R Machine Learning Framework - A simpler way to do machine learning in R.
Inspired by Microsoft's Azure Machine Learning, this is an attempt to provide a simple, clean workflow for rapid prototyping in R.
These steps are replicated in RML as follows:
- Import Data and Select Columns -
dataSet <- iris
- Split Data -
dataSet <- RML$SampleAndSplit$SplitData(dataSet, 0.7)
- Select Model -
model <- RML$Classification$TwoClassDescisionTree()
- Train Model -
trainModel <- RML$Train$TrainModel(model, dataSet$Train, dataSet$Species)
- Cross Validate Model -
Coming Soon
- Evaluate Model -
summary(trainModel)
automated evaluation to come.
Training models in R can be a messy business. Simple tasks like importing a dataset, splitting it into training and test sets and passing it to a model can result in many extra and often cryptic lines of code. When comparing models it's often easy to forget the different packages we used, what their syntax looked like and what stucture your data should be in.
RML seeks to cut through some of this noise by providing a well defined workflow, common utility methods and grouped models with clean, uniform APIs.

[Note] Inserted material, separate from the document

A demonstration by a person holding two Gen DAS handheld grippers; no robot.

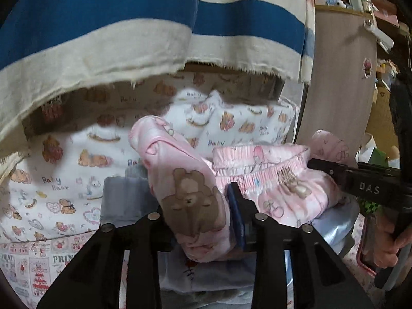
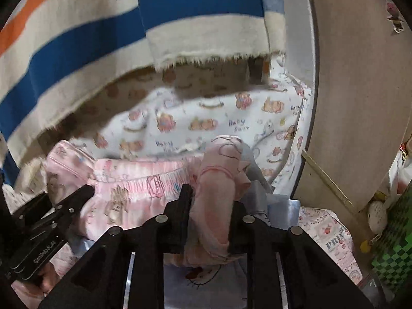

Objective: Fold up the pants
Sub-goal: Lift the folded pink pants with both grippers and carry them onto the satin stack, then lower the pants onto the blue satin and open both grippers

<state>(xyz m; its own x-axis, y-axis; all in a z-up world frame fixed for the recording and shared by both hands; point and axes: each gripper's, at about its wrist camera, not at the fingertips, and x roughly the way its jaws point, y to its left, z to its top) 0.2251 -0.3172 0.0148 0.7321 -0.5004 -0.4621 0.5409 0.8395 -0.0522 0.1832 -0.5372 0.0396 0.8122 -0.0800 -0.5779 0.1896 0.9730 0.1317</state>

The result should be a rapid prototyping environment that will increase team colaboration, encourage cleaner more reusable code and ultimately free up our time to solve more problems.
The RML Names Space will be grouped by functionality so as to guide you through the process of building and tuning models as much as possible.
Base Name Space
Model selection
Tuning model parameters
Current workflow (got a long way to go)
A simple linear regression using lm. This is supported primarily to match Microsoft Azure ML's functionality.
source("./RML/rml.R", chdir = TRUE)
dataSet <- iris
model <- RML$Regression$LinearRegression()
trainModel <- RML$Train$TrainModel(model, dataSet, dataSet$Sepal.Length)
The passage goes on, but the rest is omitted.